Regardless, it does share with the others at least one great anecdote that will find its way into some terrible future biopic. Grisham reports that Trump had a “terrifying temper” to the extent his handlers designated one White House official known as the “Music Man” to play him show tunes to “pull him from the brink of rage”. Apparently Memory, from Cats, was a particular favourite. But hey, it’s still better publicity for Cats than that fucking movie.

Vax (hesitancy across) the Nation The Australian dedicates pages six and seven to the heading “Vax the Nation”, two pages collecting coverage of issues associated with getting the vaccine into the people of the country and the people of the country out of their houses. We wonder then, flicking back a page, whether page five should come under the heading “Vax hesitancy”?

It’s a full page ad for the United Australia Party, boasting of its 60,000 members (note: a text telling you to sod off isn’t a membership application), crying out for “FREEDOM” and featuring the beaming face of Craig Kelly.

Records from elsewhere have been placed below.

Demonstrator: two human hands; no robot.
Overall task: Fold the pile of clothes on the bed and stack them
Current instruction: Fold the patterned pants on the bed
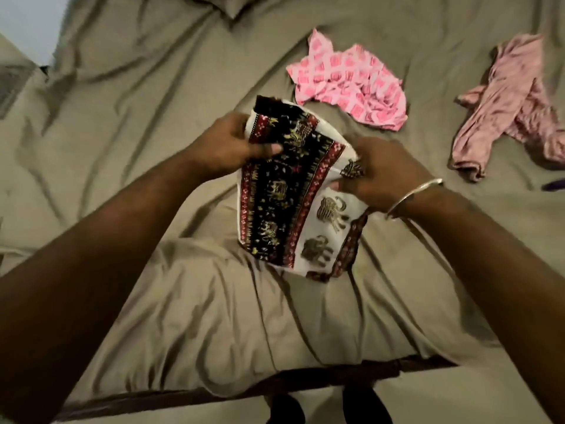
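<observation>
A patterned cloth (pixel 284 197), black and white with red borders and gold elephant prints, hangs folded above the bed between both hands. My left hand (pixel 232 145) grips its upper left edge, thumb across the black panel. My right hand (pixel 373 175), with a silver bangle at the wrist, pinches the cloth's right edge. A crumpled pink checked garment (pixel 351 84) lies on the bed beyond the cloth. To the far right lies a dusty pink garment (pixel 513 108), also unfolded.
The bed is covered by a wrinkled olive-tan sheet (pixel 137 117). A pillow corner (pixel 232 7) shows at the top. The bed's dark front edge (pixel 275 384) runs along the bottom. A small purple object (pixel 553 185) pokes in at the right edge.
</observation>
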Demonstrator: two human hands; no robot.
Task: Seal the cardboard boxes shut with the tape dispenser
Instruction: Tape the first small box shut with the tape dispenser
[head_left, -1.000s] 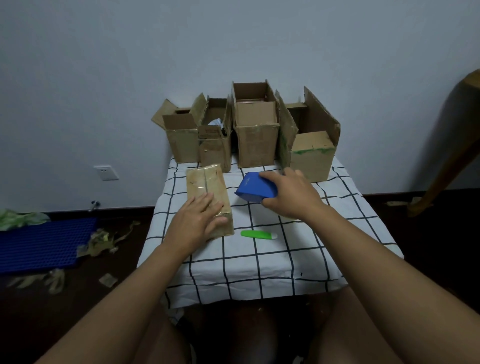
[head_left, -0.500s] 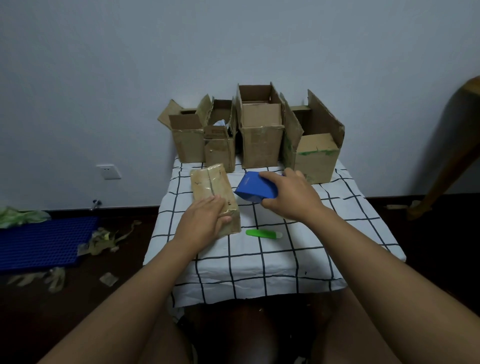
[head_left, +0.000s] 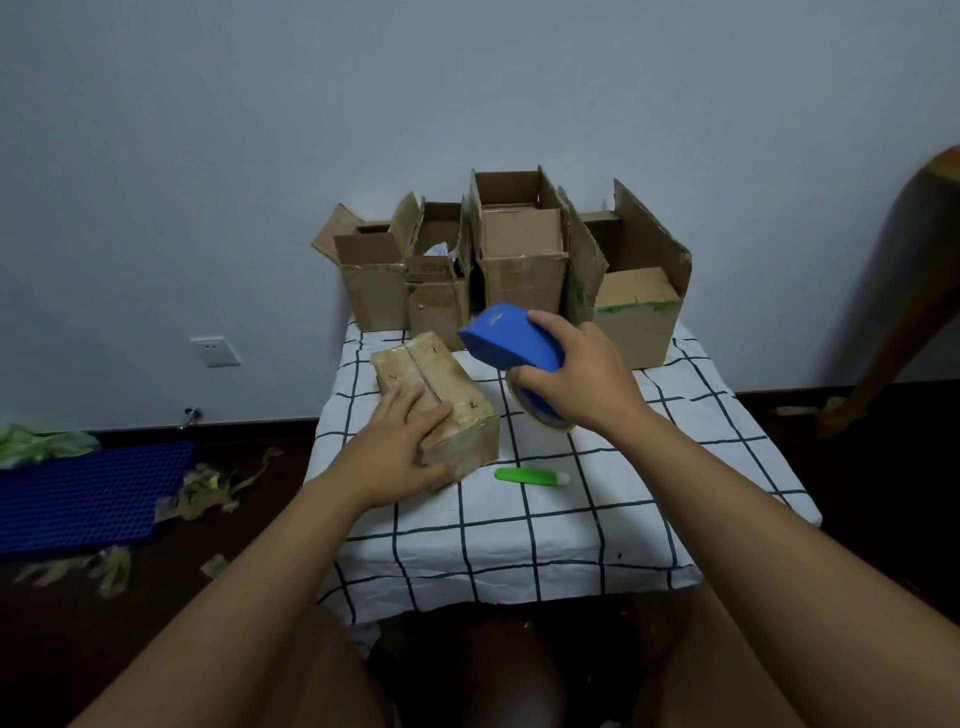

Kelly, in case you missed it, has spent the past year promoting unproven coronavirus treatments and spamming people with texts about the “adverse affects” of all vaccines. We wonder if “Australia’s only broadsheet run promotes high-profile vaccine sceptic for money” will make it into tomorrow’s “Vax the Nation”?

What does the Foxtel? Here are a couple of dates for the media watcher’s diary: September 29 and 30. The 29th is when Foxtel holds a “group strategy day” for Australia and Asia; the 30th is the same but for the United States. The strategy will apparently be introduced by News Corp chief executive Robert Thomson and Telstra chief executive Andy Penn.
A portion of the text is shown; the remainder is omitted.